The prevention of the disease requires the implementation and determined continuation of a carefully planned strategy over a large area. This will involve the co-operation of all local authorities, landowners and private house-holders with elm trees. The plan requires the prompt reporting and felling of diseased trees and the rapid and safe disposal of potential beetle breeding material. Legislation exists to facilitate such measures in certain parts of the country.

Disease resistant trees

Several elm cultivars relatively resistant to the aggressive O. novo-ulmi have been bred in Holland and the USA. Some are on the market, others are still being assessed and the breeding programme still continues. Whether any of these will have enough of any of the attributes of any of our British elms, to make planting worthwhile, time alone will tell.
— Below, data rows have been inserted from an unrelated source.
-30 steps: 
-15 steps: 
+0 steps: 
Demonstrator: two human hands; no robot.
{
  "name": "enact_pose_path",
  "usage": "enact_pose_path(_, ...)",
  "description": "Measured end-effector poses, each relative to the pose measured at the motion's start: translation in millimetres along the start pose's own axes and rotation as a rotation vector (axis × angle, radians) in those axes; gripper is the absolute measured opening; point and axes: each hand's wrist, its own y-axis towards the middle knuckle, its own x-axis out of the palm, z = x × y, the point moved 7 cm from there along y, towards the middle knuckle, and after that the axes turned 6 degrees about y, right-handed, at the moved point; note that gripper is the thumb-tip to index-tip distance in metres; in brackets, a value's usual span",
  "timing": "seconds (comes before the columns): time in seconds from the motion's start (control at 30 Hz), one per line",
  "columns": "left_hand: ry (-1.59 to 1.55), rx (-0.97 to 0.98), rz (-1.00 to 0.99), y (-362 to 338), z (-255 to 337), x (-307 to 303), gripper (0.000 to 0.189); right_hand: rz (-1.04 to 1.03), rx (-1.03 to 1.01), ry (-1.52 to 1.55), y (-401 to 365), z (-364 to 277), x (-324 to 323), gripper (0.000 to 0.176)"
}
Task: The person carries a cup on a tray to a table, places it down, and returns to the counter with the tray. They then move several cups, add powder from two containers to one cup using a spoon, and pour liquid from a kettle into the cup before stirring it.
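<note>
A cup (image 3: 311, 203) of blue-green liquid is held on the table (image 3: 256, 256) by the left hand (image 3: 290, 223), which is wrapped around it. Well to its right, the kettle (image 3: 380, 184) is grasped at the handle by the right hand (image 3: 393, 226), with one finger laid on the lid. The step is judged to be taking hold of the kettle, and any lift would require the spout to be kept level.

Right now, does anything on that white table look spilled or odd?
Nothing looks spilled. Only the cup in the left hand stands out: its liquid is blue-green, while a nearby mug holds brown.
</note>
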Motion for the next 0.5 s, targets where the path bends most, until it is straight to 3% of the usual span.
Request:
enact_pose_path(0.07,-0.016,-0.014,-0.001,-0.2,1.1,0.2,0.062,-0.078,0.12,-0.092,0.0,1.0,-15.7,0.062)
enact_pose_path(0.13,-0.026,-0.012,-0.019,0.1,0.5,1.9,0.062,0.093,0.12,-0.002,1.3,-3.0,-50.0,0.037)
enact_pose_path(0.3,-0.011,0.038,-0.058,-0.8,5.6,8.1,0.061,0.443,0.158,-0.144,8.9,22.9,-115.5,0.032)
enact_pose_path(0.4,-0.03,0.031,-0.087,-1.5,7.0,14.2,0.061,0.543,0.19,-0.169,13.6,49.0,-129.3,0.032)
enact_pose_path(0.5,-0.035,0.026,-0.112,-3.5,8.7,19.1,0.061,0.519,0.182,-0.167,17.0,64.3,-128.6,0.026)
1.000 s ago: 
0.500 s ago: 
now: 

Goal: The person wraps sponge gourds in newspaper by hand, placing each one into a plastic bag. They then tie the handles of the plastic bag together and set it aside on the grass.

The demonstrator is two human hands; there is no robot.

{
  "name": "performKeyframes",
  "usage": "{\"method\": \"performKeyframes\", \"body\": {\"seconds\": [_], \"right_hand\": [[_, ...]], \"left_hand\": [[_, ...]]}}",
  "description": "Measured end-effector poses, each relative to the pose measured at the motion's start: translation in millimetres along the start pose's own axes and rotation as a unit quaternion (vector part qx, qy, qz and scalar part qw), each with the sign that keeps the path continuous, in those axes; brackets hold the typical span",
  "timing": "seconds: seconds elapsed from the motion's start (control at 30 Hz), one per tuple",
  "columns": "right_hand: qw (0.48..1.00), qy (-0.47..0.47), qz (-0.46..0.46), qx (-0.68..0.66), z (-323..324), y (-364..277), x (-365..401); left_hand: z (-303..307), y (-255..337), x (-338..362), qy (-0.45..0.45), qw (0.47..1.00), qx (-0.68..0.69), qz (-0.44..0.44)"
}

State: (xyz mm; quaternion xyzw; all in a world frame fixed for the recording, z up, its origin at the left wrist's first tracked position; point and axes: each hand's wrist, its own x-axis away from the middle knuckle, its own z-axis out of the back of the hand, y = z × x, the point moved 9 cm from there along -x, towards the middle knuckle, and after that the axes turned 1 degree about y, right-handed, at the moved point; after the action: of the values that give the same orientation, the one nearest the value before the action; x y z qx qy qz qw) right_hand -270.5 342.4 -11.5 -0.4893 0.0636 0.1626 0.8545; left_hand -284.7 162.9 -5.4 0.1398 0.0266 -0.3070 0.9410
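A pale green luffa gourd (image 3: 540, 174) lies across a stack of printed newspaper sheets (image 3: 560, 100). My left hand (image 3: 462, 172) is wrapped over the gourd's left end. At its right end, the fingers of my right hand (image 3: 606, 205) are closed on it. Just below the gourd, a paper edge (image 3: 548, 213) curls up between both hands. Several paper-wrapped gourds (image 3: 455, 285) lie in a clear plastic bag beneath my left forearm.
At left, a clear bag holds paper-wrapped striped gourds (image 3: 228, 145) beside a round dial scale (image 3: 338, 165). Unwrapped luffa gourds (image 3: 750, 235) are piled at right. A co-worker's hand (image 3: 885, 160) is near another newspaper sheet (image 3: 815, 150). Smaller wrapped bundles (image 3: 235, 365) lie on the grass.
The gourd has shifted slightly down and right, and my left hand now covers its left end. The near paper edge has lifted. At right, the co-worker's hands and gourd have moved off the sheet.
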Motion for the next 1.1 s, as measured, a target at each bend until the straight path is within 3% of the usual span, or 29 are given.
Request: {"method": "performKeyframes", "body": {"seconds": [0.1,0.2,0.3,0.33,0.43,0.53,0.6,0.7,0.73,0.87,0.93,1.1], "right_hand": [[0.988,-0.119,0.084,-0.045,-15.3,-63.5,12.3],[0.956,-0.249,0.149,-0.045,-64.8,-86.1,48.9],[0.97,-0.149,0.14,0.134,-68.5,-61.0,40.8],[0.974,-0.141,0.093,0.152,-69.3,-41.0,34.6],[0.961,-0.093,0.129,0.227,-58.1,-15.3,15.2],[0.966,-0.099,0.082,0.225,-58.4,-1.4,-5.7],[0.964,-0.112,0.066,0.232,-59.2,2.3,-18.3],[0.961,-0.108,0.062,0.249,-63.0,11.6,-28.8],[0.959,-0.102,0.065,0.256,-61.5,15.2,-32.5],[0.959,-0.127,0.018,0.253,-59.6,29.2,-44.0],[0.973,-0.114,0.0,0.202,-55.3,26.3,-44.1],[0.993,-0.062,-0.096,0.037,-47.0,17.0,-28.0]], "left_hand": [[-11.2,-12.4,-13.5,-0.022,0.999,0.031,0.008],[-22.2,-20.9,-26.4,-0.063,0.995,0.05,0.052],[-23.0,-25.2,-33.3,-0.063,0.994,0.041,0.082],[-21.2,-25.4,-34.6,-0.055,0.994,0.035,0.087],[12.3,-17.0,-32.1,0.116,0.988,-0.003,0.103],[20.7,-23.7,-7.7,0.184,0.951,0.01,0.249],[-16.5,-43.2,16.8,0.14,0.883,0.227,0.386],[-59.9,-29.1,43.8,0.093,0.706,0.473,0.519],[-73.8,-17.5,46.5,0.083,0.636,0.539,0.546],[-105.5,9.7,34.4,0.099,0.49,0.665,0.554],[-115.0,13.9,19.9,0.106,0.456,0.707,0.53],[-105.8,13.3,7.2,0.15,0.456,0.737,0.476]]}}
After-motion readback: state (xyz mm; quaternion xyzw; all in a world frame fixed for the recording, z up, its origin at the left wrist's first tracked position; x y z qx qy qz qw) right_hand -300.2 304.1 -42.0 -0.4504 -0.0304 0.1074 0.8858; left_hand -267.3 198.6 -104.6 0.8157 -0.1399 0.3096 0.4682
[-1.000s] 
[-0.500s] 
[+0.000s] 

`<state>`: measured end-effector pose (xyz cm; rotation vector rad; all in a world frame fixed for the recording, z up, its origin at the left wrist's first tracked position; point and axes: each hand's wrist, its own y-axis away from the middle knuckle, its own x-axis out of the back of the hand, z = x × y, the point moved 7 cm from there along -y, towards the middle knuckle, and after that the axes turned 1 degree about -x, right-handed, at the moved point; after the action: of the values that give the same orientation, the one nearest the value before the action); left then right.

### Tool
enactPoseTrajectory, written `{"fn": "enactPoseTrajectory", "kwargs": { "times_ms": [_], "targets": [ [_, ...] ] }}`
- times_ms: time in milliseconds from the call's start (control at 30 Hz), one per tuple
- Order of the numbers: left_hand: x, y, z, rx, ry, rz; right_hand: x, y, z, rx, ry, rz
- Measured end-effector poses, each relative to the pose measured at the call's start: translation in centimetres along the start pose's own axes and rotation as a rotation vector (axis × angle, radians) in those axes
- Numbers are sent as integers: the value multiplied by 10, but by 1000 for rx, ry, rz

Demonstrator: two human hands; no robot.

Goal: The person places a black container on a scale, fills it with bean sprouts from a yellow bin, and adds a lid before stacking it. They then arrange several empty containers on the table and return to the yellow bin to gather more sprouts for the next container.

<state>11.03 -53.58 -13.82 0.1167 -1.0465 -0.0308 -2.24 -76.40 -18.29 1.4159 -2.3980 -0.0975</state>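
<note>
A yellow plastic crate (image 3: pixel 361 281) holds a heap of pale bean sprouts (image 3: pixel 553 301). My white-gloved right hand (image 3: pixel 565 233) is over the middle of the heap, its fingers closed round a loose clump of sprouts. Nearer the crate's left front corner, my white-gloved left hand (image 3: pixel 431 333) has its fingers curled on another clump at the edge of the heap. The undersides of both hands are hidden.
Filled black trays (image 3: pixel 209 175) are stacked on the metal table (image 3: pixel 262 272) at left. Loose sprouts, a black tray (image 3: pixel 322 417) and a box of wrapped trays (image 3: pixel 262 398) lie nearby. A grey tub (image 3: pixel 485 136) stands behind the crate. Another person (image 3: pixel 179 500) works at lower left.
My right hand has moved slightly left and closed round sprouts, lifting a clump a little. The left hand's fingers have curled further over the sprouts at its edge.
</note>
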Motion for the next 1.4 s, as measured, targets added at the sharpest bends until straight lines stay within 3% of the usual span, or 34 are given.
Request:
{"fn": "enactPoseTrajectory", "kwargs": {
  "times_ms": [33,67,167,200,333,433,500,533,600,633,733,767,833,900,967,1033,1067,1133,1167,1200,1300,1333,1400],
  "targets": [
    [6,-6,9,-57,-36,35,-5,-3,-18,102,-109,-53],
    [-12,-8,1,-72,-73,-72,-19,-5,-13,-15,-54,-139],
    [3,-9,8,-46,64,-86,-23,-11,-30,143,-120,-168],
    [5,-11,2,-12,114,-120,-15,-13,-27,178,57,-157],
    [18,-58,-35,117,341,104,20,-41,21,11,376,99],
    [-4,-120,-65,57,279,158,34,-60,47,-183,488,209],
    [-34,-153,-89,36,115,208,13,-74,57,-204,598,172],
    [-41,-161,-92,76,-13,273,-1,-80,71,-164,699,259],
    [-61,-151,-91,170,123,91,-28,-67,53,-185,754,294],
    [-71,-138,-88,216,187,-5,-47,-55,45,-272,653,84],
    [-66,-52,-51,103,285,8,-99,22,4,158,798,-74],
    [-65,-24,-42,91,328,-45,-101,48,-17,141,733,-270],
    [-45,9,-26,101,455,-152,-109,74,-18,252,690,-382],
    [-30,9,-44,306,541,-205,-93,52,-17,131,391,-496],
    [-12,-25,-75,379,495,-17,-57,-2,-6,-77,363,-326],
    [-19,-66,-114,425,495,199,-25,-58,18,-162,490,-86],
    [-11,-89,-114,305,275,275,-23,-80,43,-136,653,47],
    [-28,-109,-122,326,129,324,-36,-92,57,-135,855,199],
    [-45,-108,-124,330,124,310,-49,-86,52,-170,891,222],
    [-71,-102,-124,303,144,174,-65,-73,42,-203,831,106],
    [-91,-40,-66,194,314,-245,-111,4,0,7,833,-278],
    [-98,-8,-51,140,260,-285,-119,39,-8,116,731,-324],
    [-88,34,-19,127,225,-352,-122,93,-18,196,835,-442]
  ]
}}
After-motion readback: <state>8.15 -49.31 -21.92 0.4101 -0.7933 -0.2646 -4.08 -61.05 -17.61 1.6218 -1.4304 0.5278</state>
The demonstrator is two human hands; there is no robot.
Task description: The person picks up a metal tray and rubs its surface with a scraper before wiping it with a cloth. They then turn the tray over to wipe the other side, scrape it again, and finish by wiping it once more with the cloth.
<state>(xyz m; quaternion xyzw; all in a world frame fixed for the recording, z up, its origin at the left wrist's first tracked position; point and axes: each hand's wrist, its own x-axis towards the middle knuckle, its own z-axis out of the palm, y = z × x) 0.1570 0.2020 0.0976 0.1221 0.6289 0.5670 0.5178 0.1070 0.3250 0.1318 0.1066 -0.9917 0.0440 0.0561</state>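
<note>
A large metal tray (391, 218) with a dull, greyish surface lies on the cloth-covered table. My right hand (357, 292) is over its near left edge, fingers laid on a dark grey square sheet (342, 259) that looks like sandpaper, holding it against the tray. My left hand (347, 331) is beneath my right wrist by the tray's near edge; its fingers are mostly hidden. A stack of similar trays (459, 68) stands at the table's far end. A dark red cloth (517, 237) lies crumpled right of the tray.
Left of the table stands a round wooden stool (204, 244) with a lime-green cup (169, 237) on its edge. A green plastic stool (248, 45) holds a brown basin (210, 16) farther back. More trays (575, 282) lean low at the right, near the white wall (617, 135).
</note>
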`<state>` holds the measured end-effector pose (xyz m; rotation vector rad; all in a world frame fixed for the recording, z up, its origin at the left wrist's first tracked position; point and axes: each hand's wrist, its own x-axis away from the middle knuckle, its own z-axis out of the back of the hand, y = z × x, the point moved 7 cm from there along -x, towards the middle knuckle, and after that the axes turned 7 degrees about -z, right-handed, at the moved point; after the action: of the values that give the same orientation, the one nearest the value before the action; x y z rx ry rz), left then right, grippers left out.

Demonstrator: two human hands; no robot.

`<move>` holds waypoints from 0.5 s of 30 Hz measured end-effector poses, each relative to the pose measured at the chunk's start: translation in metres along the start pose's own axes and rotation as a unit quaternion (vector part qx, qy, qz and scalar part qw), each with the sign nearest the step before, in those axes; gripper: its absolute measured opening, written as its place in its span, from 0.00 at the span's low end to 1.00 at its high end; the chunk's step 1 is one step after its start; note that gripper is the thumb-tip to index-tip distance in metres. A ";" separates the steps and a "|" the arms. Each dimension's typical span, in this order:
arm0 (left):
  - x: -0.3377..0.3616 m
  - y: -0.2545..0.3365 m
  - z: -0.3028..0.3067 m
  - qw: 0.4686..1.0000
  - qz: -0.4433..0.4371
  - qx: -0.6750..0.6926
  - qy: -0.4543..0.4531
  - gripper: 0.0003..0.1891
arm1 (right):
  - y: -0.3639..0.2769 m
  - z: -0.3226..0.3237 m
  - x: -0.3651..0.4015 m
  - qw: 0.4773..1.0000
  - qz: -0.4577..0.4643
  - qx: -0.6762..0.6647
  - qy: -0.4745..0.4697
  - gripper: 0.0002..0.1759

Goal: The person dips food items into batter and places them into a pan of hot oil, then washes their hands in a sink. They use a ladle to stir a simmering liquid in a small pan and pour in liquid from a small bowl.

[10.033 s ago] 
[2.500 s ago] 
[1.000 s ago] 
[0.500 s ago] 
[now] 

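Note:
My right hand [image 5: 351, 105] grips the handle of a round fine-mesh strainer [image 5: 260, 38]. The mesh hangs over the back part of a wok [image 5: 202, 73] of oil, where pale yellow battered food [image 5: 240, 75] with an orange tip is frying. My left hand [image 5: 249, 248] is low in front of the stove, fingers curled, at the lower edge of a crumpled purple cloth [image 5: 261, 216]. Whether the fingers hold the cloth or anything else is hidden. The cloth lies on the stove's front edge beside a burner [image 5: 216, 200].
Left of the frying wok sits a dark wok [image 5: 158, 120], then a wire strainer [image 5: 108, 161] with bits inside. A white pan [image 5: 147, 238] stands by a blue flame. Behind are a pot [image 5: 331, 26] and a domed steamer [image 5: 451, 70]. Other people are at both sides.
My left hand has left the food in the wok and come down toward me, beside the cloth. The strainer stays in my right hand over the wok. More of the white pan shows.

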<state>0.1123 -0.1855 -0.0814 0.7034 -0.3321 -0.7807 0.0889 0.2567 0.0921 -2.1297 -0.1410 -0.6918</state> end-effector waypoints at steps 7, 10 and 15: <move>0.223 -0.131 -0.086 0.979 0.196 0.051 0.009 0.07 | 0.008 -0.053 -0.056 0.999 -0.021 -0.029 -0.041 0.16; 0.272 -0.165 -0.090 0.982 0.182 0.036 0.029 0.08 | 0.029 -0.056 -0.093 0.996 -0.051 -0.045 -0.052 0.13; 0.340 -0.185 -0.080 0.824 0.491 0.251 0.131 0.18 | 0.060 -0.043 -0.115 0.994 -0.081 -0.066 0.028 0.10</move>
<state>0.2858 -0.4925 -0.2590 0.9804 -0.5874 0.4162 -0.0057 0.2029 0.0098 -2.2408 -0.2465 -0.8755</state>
Meanwhile, one approach to the problem of Dutch elm disease is to replace diseased trees with a different species altogether.


The disease was first recorded in France in 1918, had reached this country by 1927, and North America by 1930. The cause, (Ophiostoma ulmi), was elucidated in Holland, hence ‘Dutch’ elm disease. In the early 1960’s, O. novo-ulmi reached England from Canada. In continental Europe the disease is further complicated by a second strain of O. novo-ulmi, making 2 races of fungi to attack in just as aggressive and fatal a manner.